- _Task statement_
Every line below that holds the string "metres" must be copied.

- _Extracted material_
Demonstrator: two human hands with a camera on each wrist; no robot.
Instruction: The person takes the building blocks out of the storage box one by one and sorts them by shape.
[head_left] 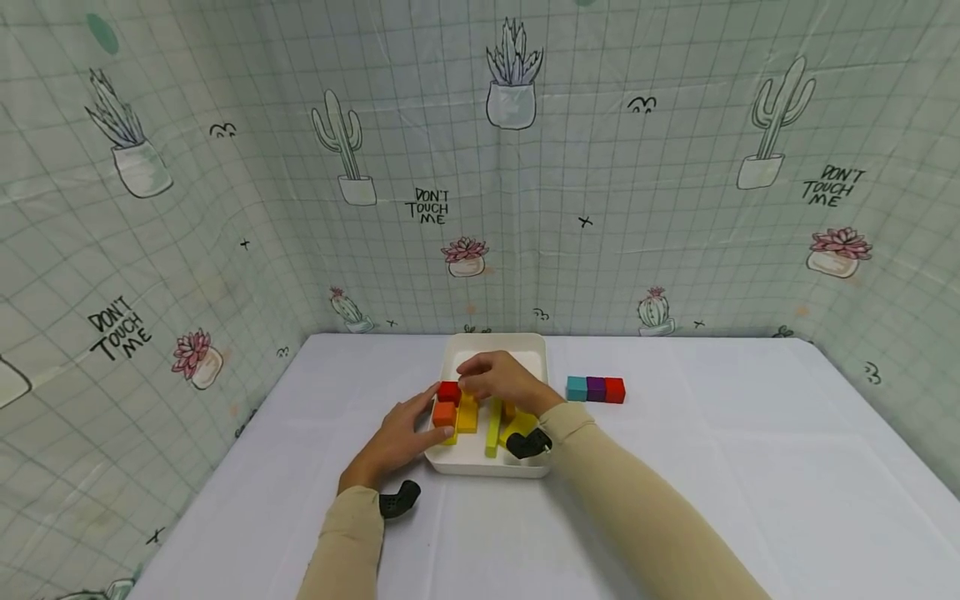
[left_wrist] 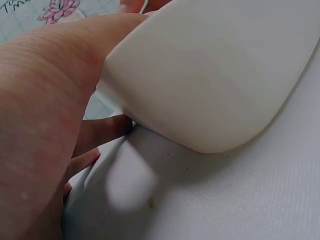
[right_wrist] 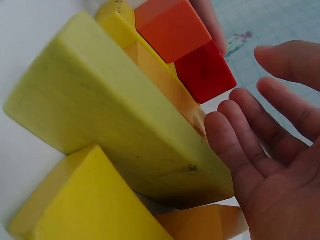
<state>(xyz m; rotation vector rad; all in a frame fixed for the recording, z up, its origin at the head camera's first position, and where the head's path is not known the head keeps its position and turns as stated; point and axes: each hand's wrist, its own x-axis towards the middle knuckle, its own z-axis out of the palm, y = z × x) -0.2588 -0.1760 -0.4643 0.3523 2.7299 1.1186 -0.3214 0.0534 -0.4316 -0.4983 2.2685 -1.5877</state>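
Observation:
A white tray [head_left: 487, 469] holds several wooden blocks. My left hand [head_left: 395, 440] lies along its left side, thumb over the rim by an orange cube [head_left: 444, 414] and index fingertip at a red cube [head_left: 448, 392]. In the left wrist view, other fingers reach down outside the tray wall [left_wrist: 200, 85]. My right hand [head_left: 508, 382] hovers over the tray, fingers loosely bent with nothing between them in the right wrist view. Below it are a long yellow-green bar [right_wrist: 115, 110], a yellow block [right_wrist: 95, 205] and an amber block [head_left: 467, 415].
Right of the tray, a blue cube [head_left: 577, 388], a purple cube [head_left: 596, 388] and another red cube [head_left: 614, 390] stand in a row on the white table [head_left: 720, 467]. A printed cloth [head_left: 570, 275] hangs behind and along both sides.

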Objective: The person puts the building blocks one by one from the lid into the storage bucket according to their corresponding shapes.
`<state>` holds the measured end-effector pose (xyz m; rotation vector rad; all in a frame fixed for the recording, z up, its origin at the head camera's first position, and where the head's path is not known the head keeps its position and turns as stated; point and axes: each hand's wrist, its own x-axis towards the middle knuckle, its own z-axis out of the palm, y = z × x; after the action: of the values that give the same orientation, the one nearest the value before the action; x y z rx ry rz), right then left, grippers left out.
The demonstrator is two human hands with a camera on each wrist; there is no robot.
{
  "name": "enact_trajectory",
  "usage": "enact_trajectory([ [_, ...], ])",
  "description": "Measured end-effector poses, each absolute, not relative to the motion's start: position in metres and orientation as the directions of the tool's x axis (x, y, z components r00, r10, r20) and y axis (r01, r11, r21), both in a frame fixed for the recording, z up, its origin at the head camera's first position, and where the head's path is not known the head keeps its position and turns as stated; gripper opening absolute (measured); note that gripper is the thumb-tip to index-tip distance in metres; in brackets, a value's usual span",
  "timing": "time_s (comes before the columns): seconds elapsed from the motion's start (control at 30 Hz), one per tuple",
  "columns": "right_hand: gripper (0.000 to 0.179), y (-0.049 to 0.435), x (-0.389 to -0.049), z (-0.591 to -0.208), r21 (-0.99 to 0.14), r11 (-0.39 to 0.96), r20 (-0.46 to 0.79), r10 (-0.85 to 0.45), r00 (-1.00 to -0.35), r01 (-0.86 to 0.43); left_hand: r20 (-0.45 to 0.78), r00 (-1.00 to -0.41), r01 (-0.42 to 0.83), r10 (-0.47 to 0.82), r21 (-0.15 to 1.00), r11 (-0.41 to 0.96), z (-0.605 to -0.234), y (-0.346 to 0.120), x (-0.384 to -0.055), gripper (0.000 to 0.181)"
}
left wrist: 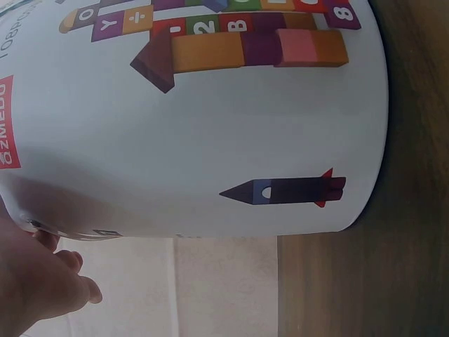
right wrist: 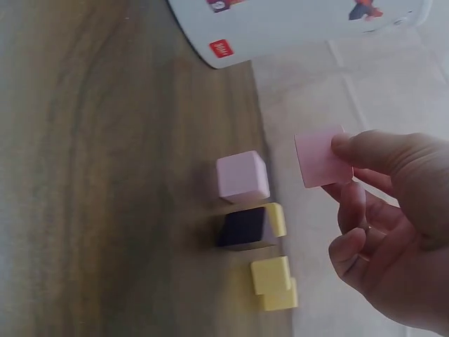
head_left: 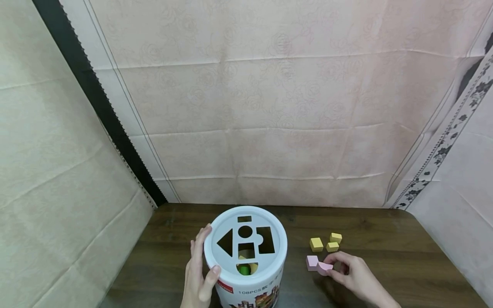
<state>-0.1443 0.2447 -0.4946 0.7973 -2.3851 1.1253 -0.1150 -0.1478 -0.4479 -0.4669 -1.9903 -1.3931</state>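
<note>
A white bucket (head_left: 252, 295) with a pale blue shape-sorter lid (head_left: 246, 248) stands upright on the table. My left hand (head_left: 200, 269) holds it at the left side, thumb at the lid's rim and fingers along the side; in the left wrist view that hand (left wrist: 49, 281) is partly cut off. Right of the bucket, my right hand (head_left: 348, 273) pinches a pink block (head_left: 325, 268) with a curved side between thumb and fingers. Its flat pink face (right wrist: 323, 158) shows in the right wrist view. A pink cube (head_left: 312, 263) lies beside it on the table.
Several yellow blocks (head_left: 316, 244) lie just behind the pink cube on the dark wooden table (head_left: 369, 231). Green and yellow pieces (head_left: 244, 269) show through the lid's front hole. Pale patterned cloth (head_left: 269, 128) hangs behind the table and at both sides.
</note>
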Motion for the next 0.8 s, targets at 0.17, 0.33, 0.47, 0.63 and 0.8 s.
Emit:
enact_trajectory([
  [0.17,0.034,0.243,-0.147,-0.482,-0.571,0.513,0.557,-0.331,-0.762,-0.641,0.685,-0.725,0.617,-0.076,0.694,0.370,-0.448,-0.148,-0.116,0.070],
  [0.33,0.037,0.239,-0.149,-0.468,-0.536,0.504,0.600,-0.337,-0.726,-0.677,0.687,-0.723,0.620,-0.075,0.692,0.370,-0.448,-0.148,-0.116,0.070],
  [0.47,0.037,0.237,-0.148,-0.455,-0.535,0.496,0.600,-0.346,-0.721,-0.683,0.693,-0.717,0.626,-0.074,0.687,0.370,-0.448,-0.148,-0.116,0.070],
  [0.63,0.038,0.233,-0.146,-0.435,-0.542,0.501,0.585,-0.352,-0.731,-0.675,0.684,-0.725,0.615,-0.081,0.696,0.370,-0.448,-0.147,-0.115,0.070],
  [0.8,0.040,0.230,-0.147,-0.419,-0.517,0.485,0.614,-0.364,-0.701,-0.705,0.670,-0.737,0.602,-0.085,0.709,0.368,-0.448,-0.147,-0.115,0.070],
])
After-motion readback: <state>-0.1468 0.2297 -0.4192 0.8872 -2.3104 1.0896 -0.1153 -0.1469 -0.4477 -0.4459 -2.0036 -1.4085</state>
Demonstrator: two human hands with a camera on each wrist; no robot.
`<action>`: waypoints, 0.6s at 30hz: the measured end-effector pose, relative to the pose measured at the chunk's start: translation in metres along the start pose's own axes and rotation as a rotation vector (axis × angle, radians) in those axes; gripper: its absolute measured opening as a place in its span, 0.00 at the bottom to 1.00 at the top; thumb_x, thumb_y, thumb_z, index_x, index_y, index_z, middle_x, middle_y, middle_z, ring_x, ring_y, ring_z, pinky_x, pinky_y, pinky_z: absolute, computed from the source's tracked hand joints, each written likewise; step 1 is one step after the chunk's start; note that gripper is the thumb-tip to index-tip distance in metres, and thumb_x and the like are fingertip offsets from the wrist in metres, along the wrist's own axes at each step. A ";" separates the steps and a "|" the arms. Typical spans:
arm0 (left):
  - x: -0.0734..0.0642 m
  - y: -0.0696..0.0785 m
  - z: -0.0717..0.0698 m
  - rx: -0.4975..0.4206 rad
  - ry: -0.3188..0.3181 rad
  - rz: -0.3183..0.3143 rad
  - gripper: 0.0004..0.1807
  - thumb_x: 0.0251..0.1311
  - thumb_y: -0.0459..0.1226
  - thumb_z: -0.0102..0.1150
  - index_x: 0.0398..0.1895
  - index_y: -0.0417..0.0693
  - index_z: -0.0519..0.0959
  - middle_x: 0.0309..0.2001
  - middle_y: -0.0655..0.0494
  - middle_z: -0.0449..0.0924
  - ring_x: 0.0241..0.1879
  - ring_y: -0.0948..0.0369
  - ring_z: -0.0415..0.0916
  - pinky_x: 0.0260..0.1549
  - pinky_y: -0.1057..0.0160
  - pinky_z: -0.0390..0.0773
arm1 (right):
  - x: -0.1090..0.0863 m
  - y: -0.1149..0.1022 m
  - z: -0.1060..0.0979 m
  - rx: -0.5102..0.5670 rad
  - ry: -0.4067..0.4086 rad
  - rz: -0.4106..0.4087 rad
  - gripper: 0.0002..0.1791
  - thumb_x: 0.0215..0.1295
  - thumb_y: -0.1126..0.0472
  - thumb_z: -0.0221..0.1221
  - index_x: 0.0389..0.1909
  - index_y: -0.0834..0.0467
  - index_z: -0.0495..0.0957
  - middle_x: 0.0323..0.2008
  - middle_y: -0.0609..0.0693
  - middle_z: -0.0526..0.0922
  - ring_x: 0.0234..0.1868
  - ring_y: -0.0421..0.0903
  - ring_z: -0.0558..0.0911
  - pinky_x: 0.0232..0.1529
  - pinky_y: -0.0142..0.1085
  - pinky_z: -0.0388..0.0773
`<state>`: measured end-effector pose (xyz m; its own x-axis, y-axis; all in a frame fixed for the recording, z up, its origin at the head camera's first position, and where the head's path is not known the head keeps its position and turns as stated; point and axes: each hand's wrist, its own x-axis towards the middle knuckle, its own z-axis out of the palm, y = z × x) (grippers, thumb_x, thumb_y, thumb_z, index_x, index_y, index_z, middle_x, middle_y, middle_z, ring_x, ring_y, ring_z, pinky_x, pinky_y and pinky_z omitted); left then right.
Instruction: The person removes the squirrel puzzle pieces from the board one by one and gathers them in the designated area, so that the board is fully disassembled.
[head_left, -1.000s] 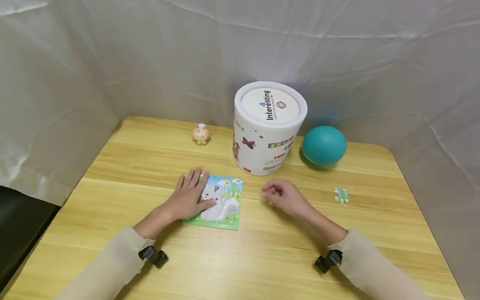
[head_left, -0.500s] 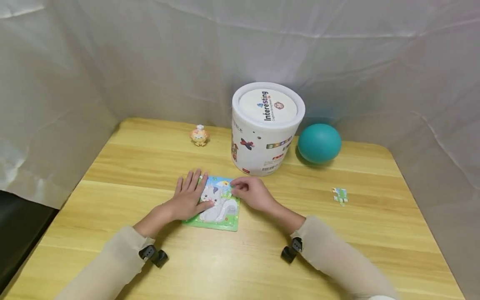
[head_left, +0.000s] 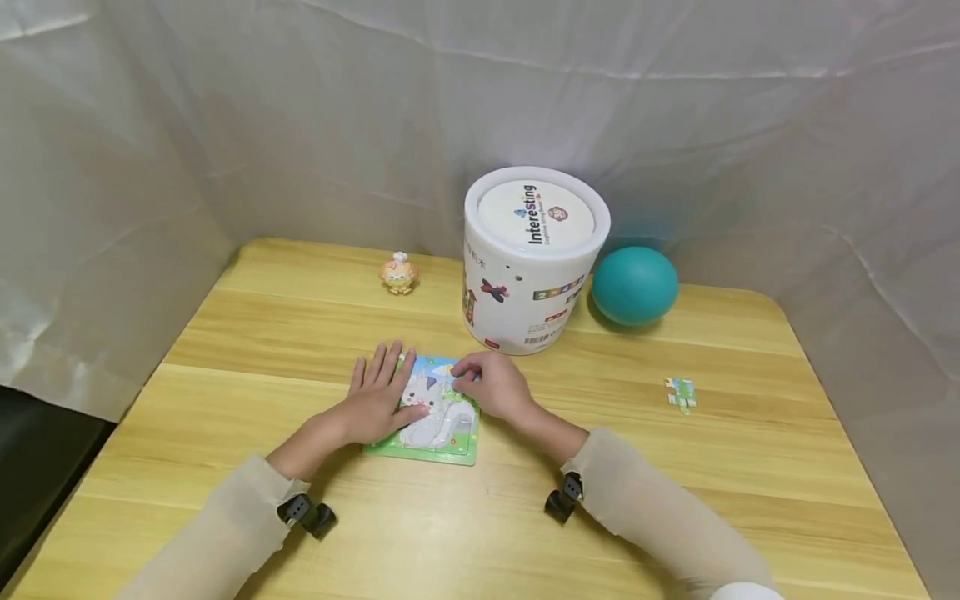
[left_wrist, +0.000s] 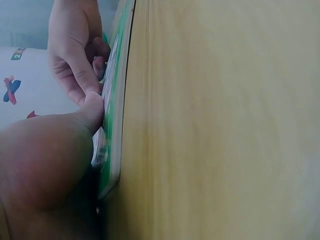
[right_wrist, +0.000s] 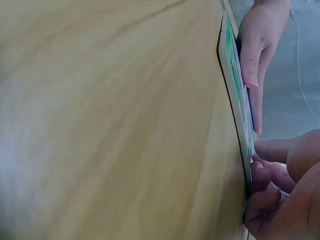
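Note:
A square jigsaw puzzle [head_left: 442, 421] with a grey cartoon animal on a green-edged board lies flat on the table. Across its left part my left hand [head_left: 372, 408] rests flat, fingers spread and thumb over the animal. My right hand [head_left: 501, 389] is at the upper right of the puzzle, its fingers bent and their tips at the surface. Both wrist views show the puzzle [left_wrist: 117, 90] edge-on, and the right thumb and fingers [right_wrist: 272, 150] close to its face. Whether a piece is between them is hidden. Some joined loose puzzle pieces [head_left: 682, 393] lie further right.
A white lidded tub [head_left: 536, 267] stands behind the puzzle. Right of it sits a teal ball [head_left: 635, 287], and left of it a small orange figurine [head_left: 399, 274]. Grey cloth [head_left: 337, 125] hangs behind and beside the wooden table [head_left: 450, 533].
My right hand has moved left from beside the puzzle onto its upper right part. The left hand has kept its place, and the loose pieces lie as before.

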<state>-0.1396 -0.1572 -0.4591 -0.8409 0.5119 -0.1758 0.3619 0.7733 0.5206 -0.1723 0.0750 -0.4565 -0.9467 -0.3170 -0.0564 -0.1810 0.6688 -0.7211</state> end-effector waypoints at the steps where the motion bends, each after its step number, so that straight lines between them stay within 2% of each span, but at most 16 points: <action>1: 0.000 0.001 -0.001 -0.003 0.002 0.001 0.49 0.76 0.53 0.50 0.81 0.33 0.36 0.79 0.31 0.22 0.77 0.34 0.18 0.68 0.29 0.23 | 0.000 -0.001 0.000 -0.008 0.001 -0.004 0.03 0.64 0.62 0.70 0.37 0.55 0.88 0.28 0.43 0.81 0.31 0.39 0.77 0.34 0.33 0.74; 5: 0.000 -0.002 0.001 0.007 0.016 0.001 0.49 0.77 0.54 0.48 0.81 0.34 0.36 0.79 0.31 0.23 0.77 0.34 0.19 0.69 0.30 0.23 | 0.001 -0.005 0.001 -0.043 0.001 -0.005 0.05 0.62 0.61 0.71 0.37 0.55 0.87 0.27 0.43 0.80 0.29 0.40 0.76 0.32 0.33 0.73; 11: 0.001 0.001 -0.001 0.014 -0.001 -0.024 0.49 0.76 0.54 0.49 0.81 0.34 0.35 0.79 0.32 0.23 0.77 0.36 0.18 0.69 0.30 0.23 | 0.004 -0.009 0.001 -0.076 -0.009 0.055 0.07 0.60 0.60 0.73 0.36 0.54 0.84 0.27 0.44 0.79 0.28 0.40 0.76 0.30 0.33 0.71; 18: 0.001 0.001 -0.001 0.020 -0.008 -0.021 0.48 0.77 0.54 0.46 0.81 0.34 0.35 0.79 0.31 0.22 0.77 0.35 0.18 0.69 0.30 0.24 | 0.005 -0.010 0.003 -0.071 0.003 0.089 0.07 0.61 0.58 0.72 0.34 0.54 0.83 0.26 0.44 0.79 0.28 0.40 0.76 0.31 0.34 0.72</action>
<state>-0.1405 -0.1560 -0.4578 -0.8452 0.4983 -0.1934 0.3522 0.7914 0.4997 -0.1749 0.0651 -0.4515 -0.9608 -0.2521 -0.1155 -0.1144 0.7399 -0.6629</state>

- _Solution to the exercise_
  "description": "Measured end-effector poses, each absolute, not relative to the motion's start: position in metres and orientation as the directions of the tool's x axis (x, y, z components r00, r10, r20) and y axis (r01, r11, r21), both in a frame fixed for the recording, z up, its origin at the head camera's first position, and where the head's path is not known the head keeps its position and turns as stated; gripper opening absolute (measured); note that gripper is the thumb-tip to index-tip distance in metres; in brackets, a value's usual span",
`<action>`: waypoints, 0.6s at 30hz: the measured end-effector pose, relative to the pose measured at the chunk's start: translation in metres along the start pose's own axes and rotation as a rotation vector (axis × angle, radians) in those axes; gripper: its absolute measured opening as a place in its span, 0.00 at the bottom to 1.00 at the top; thumb_x, thumb_y, thumb_z, index_x, index_y, index_z, middle_x, middle_y, middle_z, ring_x, ring_y, ring_z, pinky_x, pinky_y, pinky_z: absolute, computed from the source's tracked hand joints, each written likewise; step 1 is one step after the chunk's start; note that gripper is the thumb-tip to index-tip distance in metres, and thumb_x and the like are fingertip offsets from the wrist in metres, along the wrist's own axes at each step. A ";" separates the steps and a "|" the arms. Typical spans:

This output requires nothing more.